• [What you have to do]: Repeat the material exactly, every line of it.

————

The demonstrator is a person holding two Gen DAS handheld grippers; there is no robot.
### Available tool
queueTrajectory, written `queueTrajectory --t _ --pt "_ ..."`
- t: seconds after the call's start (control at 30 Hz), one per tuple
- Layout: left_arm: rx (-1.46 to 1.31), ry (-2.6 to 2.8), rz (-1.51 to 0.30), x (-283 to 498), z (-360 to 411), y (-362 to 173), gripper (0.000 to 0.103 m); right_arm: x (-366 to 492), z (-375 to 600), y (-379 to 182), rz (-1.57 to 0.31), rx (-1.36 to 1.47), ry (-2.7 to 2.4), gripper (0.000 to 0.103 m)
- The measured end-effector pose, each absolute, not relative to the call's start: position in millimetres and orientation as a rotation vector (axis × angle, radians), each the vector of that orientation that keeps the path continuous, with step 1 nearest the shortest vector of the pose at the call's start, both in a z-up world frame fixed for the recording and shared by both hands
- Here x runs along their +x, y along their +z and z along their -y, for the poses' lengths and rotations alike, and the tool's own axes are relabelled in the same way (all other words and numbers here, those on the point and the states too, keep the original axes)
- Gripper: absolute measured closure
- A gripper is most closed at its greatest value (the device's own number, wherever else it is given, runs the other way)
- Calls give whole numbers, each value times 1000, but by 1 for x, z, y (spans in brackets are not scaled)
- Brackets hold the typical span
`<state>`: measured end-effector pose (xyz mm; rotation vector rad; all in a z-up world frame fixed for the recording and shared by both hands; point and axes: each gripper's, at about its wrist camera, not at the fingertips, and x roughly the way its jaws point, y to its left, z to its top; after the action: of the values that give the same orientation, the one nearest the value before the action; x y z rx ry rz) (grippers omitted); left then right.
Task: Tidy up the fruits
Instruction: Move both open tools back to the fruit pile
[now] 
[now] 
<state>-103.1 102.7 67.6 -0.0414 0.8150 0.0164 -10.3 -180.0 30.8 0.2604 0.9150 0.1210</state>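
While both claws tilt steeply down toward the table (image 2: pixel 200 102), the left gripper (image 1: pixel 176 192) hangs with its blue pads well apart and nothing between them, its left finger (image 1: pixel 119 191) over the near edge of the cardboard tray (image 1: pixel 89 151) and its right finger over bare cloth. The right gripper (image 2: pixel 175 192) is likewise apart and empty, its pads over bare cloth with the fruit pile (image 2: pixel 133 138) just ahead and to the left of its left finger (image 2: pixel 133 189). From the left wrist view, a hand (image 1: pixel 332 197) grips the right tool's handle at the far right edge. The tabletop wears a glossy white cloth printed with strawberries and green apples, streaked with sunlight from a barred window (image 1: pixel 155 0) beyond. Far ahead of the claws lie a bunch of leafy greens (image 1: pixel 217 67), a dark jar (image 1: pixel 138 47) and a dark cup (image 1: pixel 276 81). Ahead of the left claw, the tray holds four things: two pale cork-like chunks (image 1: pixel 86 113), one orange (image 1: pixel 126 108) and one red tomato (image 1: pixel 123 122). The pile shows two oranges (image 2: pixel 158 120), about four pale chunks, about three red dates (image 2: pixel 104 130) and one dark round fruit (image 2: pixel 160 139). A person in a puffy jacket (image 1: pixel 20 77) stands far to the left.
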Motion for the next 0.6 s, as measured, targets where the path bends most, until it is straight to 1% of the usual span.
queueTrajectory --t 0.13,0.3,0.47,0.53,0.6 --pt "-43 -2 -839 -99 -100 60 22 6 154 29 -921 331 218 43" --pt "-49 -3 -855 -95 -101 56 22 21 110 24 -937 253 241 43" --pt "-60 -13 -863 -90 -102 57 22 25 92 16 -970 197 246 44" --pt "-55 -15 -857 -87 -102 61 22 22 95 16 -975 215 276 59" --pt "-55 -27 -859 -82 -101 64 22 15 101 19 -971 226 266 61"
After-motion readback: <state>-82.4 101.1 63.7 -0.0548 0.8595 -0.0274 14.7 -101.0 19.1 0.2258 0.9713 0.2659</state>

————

• [Output]:
The demonstrator is a person holding two Gen DAS handheld grippers; there is no robot.
### Available tool
queueTrajectory, written `queueTrajectory --t _ --pt "_ ..."`
- t: seconds after the call's start (control at 30 Hz), one per tuple
- Layout: left_arm: rx (-1.46 to 1.31), ry (-2.6 to 2.8), rz (-1.51 to 0.30), x (-283 to 498), z (-360 to 411), y (-362 to 173), gripper (0.000 to 0.103 m); right_arm: x (-366 to 492), z (-375 to 600), y (-379 to 182), rz (-1.57 to 0.31), rx (-1.36 to 1.47), ry (-2.7 to 2.4), gripper (0.000 to 0.103 m)
- The measured end-effector pose, each absolute, not relative to the call's start: position in millimetres and orientation as a rotation vector (axis × angle, radians), each the vector of that orientation that keeps the path continuous, with step 1 nearest the shortest vector of the pose at the call's start, both in a z-up world frame fixed for the recording and shared by both hands
- Here x runs along their +x, y along their +z and z along their -y, for the poses' lengths and rotations alike, and the tool's own axes are relabelled in the same way (all other words and numbers here, those on the point and the states too, keep the original axes)
- Gripper: absolute measured closure
- A gripper is most closed at its greatest value (the device's own number, wherever else it is given, runs the other way)
- Calls give whole numbers, each value times 1000, but by 1 for x, z, y (spans in brackets are not scaled)
- Brackets hold the typical span
`<state>`: measured end-effector pose (xyz mm; rotation vector rad; all in a z-up world frame fixed for the recording and shared by both hands; point and axes: each gripper's, at about its wrist camera, not at the fingertips, and x roughly the way its jaws point, y to its left, z to its top; after the action: of the values that give the same orientation, the one nearest the value before the action; x y z rx ry rz) (grippers omitted); left then right.
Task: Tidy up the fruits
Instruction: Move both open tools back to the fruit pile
[now] 
[now] 
<state>-103.1 102.7 67.6 -0.0414 0.8150 0.0164 -10.3 -180.0 30.8 0.2604 0.9150 0.1210</state>
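While both claws tilt steeply down toward the table (image 2: pixel 200 102), the left gripper (image 1: pixel 176 192) hangs with its blue pads well apart and nothing between them, its left finger (image 1: pixel 119 191) over the near edge of the cardboard tray (image 1: pixel 89 151) and its right finger over bare cloth. The right gripper (image 2: pixel 175 192) is likewise apart and empty, its pads over bare cloth with the fruit pile (image 2: pixel 133 138) just ahead and to the left of its left finger (image 2: pixel 133 189). From the left wrist view, a hand (image 1: pixel 332 197) grips the right tool's handle at the far right edge. The tabletop wears a glossy white cloth printed with strawberries and green apples, streaked with sunlight from a barred window (image 1: pixel 155 0) beyond. Far ahead of the claws lie a bunch of leafy greens (image 1: pixel 217 67), a dark jar (image 1: pixel 138 47) and a dark cup (image 1: pixel 276 81). Ahead of the left claw, the tray holds four things: two pale cork-like chunks (image 1: pixel 86 113), one orange (image 1: pixel 126 108) and one red tomato (image 1: pixel 123 122). The pile shows two oranges (image 2: pixel 158 120), about four pale chunks, about three red dates (image 2: pixel 104 130) and one dark round fruit (image 2: pixel 160 139). A person in a puffy jacket (image 1: pixel 20 77) stands far to the left.
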Motion for the next 0.6 s, as measured, targets where the path bends most, until it is straight to 1% of the usual span.
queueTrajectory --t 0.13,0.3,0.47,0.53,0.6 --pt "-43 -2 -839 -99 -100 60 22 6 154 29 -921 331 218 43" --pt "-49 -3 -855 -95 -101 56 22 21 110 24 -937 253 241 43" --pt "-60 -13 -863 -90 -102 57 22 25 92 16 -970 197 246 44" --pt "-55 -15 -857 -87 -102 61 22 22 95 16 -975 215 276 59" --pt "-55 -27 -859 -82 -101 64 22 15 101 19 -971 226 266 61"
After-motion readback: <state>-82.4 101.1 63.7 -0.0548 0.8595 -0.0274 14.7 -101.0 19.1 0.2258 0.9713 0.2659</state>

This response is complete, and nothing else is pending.